I must have been 25 years old before I ever saw a proper church baptism. When I did, I was fascinated with the phrase repeated over and over again, “Arise to walk in newness of life.” The words rang with freshness and truth. They also sounded vaguely familiar, so I used my New American Standard Bible and tracked down the words to Romans, chapter 6: “Therefore we have been buried with Him through baptism into death, so that as Christ was raised from the dead through the glory of the Father, so we too might walk in newness of life.”

It’s an amazing assertion: that the born-again experience produced an entirely new creation, a new order of being. My amazement, though, gave way to an observation: these words were too good to be true. Most of us gently changed the meaning to something easier to grasp. “I’ve been clean-up by God,” or, “My sins have been washed away,” or, ”My past has been forgiven.” All these things are true, but they are something very different from a new creation. Eventually I began to wonder, what good is it to have your past forgiven, if you are essentially the same person? When someone is only forgiven--merely forgiven--the recidivism rate for sin is sure to be 100%. We will do it again.

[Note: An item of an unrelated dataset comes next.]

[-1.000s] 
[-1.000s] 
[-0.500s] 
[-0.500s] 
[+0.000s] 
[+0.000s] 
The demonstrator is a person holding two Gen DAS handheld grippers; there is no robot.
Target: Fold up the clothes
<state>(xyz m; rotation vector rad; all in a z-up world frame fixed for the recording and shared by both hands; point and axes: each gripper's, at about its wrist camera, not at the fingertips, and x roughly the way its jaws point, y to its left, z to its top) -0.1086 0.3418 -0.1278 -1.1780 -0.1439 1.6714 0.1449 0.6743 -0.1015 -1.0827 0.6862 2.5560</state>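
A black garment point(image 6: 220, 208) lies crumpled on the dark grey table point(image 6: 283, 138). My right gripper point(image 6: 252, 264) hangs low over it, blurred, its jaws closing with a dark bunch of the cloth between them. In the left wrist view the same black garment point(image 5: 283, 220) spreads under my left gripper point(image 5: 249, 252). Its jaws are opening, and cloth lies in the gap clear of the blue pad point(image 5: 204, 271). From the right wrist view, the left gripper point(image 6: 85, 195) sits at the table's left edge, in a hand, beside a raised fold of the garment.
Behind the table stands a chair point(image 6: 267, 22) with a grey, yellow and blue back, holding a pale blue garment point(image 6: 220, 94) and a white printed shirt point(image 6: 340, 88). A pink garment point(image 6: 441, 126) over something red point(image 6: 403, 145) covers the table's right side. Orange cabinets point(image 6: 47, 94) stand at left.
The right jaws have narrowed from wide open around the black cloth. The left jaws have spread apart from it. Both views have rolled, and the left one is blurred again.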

But imagine a new creature, something--someone--born from another realm, with different desires, different needs. Someone who feeds on different food, breathes different air, and drinks from an entirely different fountain. Imagine that the change is wrought inside-out, so that the outer appearance is unchanged, but the spiritual body chemistry is other-worldly. What if we could be redeemed versions of the pod people from Invasion of the Body Snatchers?

It’s worth meditation: what if newness of life actually meant a life of another kind? But that would be too weird, right?

Reader Comments (3)

I'm convinced this is it P.Ray! The missing link! We're not mere sinners, forgiven only to fall down again. We've been forgiven and made new to live a completely different life. Sin is no longer "human". Our very humanity as been redefined. Awesome post!

November 20, 2012 | Unregistered CommenterLuke Beling

Thanks, Luke. In a very real sense, I think sin is "un-natural" for us as a new creation in Christ. But this idea seems foreign to most believers, probably because we try to live our new life by old methods. Peace to you!

November 20, 2012 | Unregistered CommenterRay Hollenbach

Thanks, Luke. In a very real way, I think the new creation means that sin should be UN-natural for us. Peace to you!